Cloud computing

What

  • In cloud computing, the capital investment in building and maintaining data centers is replaced by consuming IT resources as an elastic, utility-like service from a cloud “provider” (including storage, computing, networking, data processing and analytics, application development, machine learning, and even fully managed services).

  • The practice of using a network of remote servers hosted on the internet to store, manage and process data, rather than a local server or personal computer

Advantages

  • improve flexibility, reduce costs, and focus on core competencies, but also to fully transform how they operate

    • by re-designing internal workflows or customer interactions as digital experiences that extend from the data center all the way through to mobile devices.

  • Resources can be purchased and consumed on a “pay-as-you-go” basis, and increased or decreased as needed for optimal utilization.

  • Capital expenses can be converted into operating expenses.

  • Cloud customers can focus on rapid innovation without the expense and complexities of hardware procurement and infrastructure management.

  • End-user productivity is likely enhanced because no software is installed, configured, or upgraded on personal devices, and services can be accessed from anywhere.

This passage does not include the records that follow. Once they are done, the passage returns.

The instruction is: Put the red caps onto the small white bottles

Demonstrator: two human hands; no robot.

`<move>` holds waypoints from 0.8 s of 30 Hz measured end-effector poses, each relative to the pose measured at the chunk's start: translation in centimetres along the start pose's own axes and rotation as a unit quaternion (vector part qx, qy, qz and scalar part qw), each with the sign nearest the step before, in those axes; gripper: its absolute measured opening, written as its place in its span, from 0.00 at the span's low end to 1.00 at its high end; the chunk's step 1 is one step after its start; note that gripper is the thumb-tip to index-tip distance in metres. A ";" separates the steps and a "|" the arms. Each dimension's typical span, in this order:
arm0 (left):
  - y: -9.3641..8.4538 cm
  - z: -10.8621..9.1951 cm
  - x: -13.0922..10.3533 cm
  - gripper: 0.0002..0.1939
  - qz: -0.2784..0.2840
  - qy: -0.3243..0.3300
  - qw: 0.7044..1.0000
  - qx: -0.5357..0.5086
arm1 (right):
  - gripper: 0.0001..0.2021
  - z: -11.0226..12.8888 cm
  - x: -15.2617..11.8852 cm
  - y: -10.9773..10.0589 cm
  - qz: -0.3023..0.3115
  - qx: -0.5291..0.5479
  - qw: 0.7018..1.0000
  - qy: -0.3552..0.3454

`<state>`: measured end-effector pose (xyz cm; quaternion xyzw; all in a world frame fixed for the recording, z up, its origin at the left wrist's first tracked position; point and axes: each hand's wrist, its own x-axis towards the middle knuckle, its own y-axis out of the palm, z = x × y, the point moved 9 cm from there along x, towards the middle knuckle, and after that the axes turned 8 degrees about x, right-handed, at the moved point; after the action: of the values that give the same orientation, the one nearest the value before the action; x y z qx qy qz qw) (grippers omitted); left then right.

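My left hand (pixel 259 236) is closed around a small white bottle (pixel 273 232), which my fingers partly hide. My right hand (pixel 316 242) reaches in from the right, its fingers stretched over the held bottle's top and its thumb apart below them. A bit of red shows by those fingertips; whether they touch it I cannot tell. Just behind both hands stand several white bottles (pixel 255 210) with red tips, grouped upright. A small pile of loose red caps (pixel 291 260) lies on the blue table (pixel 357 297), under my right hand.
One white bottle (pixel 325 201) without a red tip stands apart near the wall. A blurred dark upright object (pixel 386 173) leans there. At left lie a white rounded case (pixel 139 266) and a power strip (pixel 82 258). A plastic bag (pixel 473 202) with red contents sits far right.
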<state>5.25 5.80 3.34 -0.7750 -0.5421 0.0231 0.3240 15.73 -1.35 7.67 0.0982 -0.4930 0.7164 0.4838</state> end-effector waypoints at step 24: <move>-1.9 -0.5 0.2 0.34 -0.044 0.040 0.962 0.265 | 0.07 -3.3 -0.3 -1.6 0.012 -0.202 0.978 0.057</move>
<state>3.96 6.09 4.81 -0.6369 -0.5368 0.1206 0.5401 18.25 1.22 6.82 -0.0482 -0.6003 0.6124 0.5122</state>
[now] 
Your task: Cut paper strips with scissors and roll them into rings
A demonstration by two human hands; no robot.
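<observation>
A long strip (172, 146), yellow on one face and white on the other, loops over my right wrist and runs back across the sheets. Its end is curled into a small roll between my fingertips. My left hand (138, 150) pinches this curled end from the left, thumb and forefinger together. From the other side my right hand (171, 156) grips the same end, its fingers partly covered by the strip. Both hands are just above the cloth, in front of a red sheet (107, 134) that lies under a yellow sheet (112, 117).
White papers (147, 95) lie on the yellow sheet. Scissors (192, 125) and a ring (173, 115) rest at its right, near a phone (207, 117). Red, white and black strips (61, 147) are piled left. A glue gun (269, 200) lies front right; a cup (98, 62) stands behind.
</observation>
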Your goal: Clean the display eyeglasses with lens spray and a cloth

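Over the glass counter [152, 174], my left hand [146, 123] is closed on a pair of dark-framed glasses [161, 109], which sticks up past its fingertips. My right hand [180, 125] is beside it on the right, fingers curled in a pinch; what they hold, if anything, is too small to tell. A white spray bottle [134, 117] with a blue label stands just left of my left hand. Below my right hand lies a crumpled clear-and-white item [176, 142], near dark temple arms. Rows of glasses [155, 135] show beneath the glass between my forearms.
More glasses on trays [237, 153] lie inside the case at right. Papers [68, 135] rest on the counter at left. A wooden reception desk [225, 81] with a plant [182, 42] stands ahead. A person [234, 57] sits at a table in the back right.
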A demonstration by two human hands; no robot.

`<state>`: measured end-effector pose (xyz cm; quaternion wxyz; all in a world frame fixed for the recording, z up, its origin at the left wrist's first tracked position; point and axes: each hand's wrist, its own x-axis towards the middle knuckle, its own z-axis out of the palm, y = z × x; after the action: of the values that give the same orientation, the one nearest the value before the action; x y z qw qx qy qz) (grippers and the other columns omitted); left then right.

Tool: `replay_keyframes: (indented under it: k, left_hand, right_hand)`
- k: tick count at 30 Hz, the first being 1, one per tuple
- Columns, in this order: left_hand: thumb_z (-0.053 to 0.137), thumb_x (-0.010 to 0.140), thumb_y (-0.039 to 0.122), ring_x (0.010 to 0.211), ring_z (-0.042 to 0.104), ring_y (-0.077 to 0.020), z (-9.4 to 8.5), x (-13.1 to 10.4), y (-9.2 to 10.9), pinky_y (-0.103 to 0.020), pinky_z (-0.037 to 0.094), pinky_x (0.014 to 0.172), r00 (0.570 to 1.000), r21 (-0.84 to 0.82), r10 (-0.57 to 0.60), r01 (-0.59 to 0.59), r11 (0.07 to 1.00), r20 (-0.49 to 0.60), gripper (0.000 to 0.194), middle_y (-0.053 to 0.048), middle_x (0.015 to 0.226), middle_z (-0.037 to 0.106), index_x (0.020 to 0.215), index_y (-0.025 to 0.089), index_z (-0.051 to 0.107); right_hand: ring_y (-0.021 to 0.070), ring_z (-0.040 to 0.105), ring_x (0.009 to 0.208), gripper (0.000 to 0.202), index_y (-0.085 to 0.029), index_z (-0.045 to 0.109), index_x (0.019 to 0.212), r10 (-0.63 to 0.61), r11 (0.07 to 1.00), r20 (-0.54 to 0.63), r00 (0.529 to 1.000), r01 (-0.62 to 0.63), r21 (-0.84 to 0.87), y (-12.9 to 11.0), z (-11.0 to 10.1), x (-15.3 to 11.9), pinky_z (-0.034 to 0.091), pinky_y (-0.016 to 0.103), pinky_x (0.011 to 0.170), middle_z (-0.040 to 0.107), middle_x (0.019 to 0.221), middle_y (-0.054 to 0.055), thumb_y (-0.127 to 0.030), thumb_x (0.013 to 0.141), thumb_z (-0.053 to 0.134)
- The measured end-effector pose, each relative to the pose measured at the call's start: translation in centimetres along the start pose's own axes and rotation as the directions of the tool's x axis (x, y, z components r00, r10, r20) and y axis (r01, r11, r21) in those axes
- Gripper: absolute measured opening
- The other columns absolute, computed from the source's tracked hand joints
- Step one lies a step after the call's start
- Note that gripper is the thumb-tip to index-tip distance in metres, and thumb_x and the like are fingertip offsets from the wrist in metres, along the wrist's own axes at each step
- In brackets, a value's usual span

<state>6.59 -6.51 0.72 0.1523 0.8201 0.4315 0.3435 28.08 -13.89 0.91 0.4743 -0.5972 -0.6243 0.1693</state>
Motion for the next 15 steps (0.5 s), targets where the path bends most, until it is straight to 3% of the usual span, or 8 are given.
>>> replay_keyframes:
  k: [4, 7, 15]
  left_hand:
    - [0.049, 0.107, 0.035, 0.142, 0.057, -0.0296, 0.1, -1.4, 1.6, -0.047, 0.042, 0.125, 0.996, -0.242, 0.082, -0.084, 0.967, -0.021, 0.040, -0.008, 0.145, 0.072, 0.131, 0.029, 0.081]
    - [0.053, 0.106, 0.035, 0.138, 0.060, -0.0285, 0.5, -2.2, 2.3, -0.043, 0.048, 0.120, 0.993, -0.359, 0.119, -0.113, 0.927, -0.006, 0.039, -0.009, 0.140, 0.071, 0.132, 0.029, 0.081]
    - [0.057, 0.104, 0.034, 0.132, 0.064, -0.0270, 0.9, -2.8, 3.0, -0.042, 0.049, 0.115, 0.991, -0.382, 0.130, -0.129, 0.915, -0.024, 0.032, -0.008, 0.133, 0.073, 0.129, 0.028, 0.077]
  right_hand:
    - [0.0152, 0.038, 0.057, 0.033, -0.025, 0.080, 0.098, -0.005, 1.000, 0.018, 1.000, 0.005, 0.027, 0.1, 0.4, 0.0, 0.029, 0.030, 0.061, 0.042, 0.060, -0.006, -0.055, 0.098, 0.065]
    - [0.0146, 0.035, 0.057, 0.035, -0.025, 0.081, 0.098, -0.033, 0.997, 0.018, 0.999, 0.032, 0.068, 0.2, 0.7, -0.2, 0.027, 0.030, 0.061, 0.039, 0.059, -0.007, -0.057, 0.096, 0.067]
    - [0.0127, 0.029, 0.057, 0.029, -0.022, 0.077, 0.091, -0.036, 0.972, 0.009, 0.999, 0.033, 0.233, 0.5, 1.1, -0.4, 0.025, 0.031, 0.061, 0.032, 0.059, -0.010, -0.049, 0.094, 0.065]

  • Infrastructure functionality, performance, reliability, and security are likely to improve because customers can benefit from “vertically integrated” stacks that are customized at every level — which would be out of reach for on-premises deployments built from off-the-shelf components.

  • helping customers forget about the existence of that infrastructure entirely (aka “serverless” computing), thereby freeing them to unlock full digital business transformation.

  • You are responsible for your configuration of the cloud services and code and someone else handles the rest

  • Trade capital expense for capital expense

    • No upfront costs

      • instead of paying for servers or data centers

    • Pay on demand

      • pay only when you consume compute resource

  • Benefit from massive economies of scale

    • Usage from lots of customers, which lowers the cost

  • Stop guessing capacity

    • elimintates guess work for infrastructure requirements

    • instead of paying for idle or under utilized servers, you can scale up or down to meet the current need

  • Increase speed and agility

    • Launch resources very fast instead of waiting for it to be done manually and/or get permission when done on prem

  • Stop spending money on running and maintiaing data centers

  • Go global in minutes

    • deploy very fast, and to local regions with low latency

Use case for migrating to the cloud

  • Disaster recovery (DR): maintaining data center redundancy can be expensive. Instead, storing redundant data in the public cloud, coupled with the use of specialized tools for managing the DR process, can be more cost-effective.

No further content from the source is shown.